Registration No. 333-          



SECURITIES AND EXCHANGE COMMISSION
Washington, D.C. 20549


FORM S-8
REGISTRATION STATEMENT
UNDER
THE SECURITIES ACT OF 1933


MICHAELS STORES, INC.
(Exact name of registrant as specified in its charter)

Delaware
(State or other jurisdiction
of incorporation or organization)
75-1943604
(I.R.S. Employer
Identification No.)

8000 Bent Branch Drive
Irving, Texas 75063

(Address of principal executive offices)

MICHAELS STORES, INC.
2001 GENERAL
STOCK OPTION PLAN
(Full title of plan)

R. Michael Rouleau
Chief Executive Officer
Michaels Stores, Inc.
8000 Bent Branch Drive
Irving, Texas 75063
P.O. Box 619566
DFW, Texas 75261-9566
(Name and address of agent for service)
(972) 409-1300
(Telephone number, including area code,
of agent for service)

with copies to:

Mark V. Beasley, Esq.
Michaels Stores, Inc.
8000 Bent Branch Drive
Irving, Texas 75063
(972) 409-1300
Robert L. Estep, Esq.
Jones, Day, Reavis & Pogue
2727 North Harwood Street
Dallas, Texas 75201
(214) 220-3939

CALCULATION OF REGISTRATION FEE

Title of Securities to be Registered   Amount to be Registered   Proposed Maximum Offering Price Per Share (2)   Proposed Maximum Aggregate Offering Price (2)   Amount of Registration Fee (2)

Common Stock, par value $.10 per share   35,000   $31.25   $1,093,750   $101

1.
Represents shares issuable upon exercise of options granted under the Michaels Stores, Inc. 2001 General Stock Option Plan (the "Plan"). Pursuant to Rule 416, there are also registered hereunder such indeterminate number of additional shares as may become subject to awards under the Plan as a result of the antidilution provisions contained therein.

2.
The registration fee with respect to these shares has been computed in accordance with paragraphs (c) and (h) of Rule 457, based upon the average of the reported high and low sale prices of shares of the common stock on the New York Stock Exchange on March 1, 2002.





EXPLANATORY NOTE

        The information called for by Part I of Form S-8 is included in the description of the Michaels Stores, Inc. 2001 General Stock Option Plan (the "Plan") to be delivered to persons purchasing shares pursuant to the Plan. Pursuant to the Note to Part I of Form S-8, this information is not being filed with or included in this registration statement on Form S-8.


PART II

INFORMATION REQUIRED IN THE REGISTRATION STATEMENT

        This registration statement on Form S-8 incorporates by reference the contents of the registration statement on Form S-8 (Registration No. 333-71054) we filed on October 5, 2001, relating to the Plan, with the exception of Item 3 and Item 8 of Part II of such prior registration statement, each of which is amended and restated in its entirety as set forth below:

    Item 3. Incorporation of Documents by Reference.

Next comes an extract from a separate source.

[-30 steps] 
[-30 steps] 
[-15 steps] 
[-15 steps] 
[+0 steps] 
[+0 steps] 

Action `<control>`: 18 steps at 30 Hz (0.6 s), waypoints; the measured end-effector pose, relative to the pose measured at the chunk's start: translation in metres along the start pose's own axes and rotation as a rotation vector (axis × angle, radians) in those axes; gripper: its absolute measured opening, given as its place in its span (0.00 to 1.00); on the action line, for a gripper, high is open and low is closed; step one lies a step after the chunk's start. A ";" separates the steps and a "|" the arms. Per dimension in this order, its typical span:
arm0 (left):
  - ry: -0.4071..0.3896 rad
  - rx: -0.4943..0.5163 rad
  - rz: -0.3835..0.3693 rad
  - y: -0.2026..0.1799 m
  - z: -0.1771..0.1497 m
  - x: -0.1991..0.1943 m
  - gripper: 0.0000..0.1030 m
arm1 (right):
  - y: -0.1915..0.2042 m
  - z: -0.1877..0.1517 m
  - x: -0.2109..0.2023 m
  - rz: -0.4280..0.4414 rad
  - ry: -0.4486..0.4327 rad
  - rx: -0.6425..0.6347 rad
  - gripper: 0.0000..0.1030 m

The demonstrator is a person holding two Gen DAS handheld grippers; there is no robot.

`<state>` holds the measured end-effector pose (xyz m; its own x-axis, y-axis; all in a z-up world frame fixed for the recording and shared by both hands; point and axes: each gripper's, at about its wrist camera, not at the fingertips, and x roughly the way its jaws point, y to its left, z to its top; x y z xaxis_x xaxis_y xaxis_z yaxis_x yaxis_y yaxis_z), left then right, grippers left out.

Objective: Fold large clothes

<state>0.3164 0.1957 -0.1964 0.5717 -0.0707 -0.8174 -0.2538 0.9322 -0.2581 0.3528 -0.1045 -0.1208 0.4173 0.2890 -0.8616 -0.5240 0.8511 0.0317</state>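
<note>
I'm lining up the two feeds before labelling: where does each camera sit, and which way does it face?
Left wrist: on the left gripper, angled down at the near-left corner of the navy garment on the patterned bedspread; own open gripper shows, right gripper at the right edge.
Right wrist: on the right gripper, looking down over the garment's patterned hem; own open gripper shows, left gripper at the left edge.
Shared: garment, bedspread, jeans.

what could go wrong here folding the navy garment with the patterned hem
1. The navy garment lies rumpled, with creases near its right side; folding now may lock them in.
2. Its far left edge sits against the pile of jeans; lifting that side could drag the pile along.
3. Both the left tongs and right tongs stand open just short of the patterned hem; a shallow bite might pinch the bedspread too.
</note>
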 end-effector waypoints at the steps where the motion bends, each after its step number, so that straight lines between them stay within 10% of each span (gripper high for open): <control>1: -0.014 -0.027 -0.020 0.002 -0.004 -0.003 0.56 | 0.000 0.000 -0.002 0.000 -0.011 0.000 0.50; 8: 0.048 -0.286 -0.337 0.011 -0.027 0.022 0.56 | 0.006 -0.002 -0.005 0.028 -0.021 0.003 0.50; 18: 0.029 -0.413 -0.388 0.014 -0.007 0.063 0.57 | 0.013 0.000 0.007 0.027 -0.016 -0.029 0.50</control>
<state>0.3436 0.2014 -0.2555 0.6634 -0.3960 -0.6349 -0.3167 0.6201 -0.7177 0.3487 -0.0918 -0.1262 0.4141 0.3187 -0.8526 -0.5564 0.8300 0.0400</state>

        The following documents, which we have filed with the Securities and Exchange Commission (the "Commission"), are incorporated by reference into this registration statement:

    (a)
    Our annual report on Form 10-K for the fiscal year ended February 3, 2001;

    (b)
    Our quarterly reports on Form 10-Q for the fiscal quarters ended May 5, 2001, August 4, 2001 and November 3, 2001;

    (c)
    Our current reports on Form 8-K dated June 19, 2001, July 6, 2001, July 9, 2001, July 27, 2001, September 20, 2001, October 31, 2001, February 1, 2002, February 15, 2002 and March 8, 2002; and

    (d)
    The description of our common stock, par value $.10 per share, contained in our registration statement on Form 8-A (Commission File No. 001-09338), filed December 5, 2001.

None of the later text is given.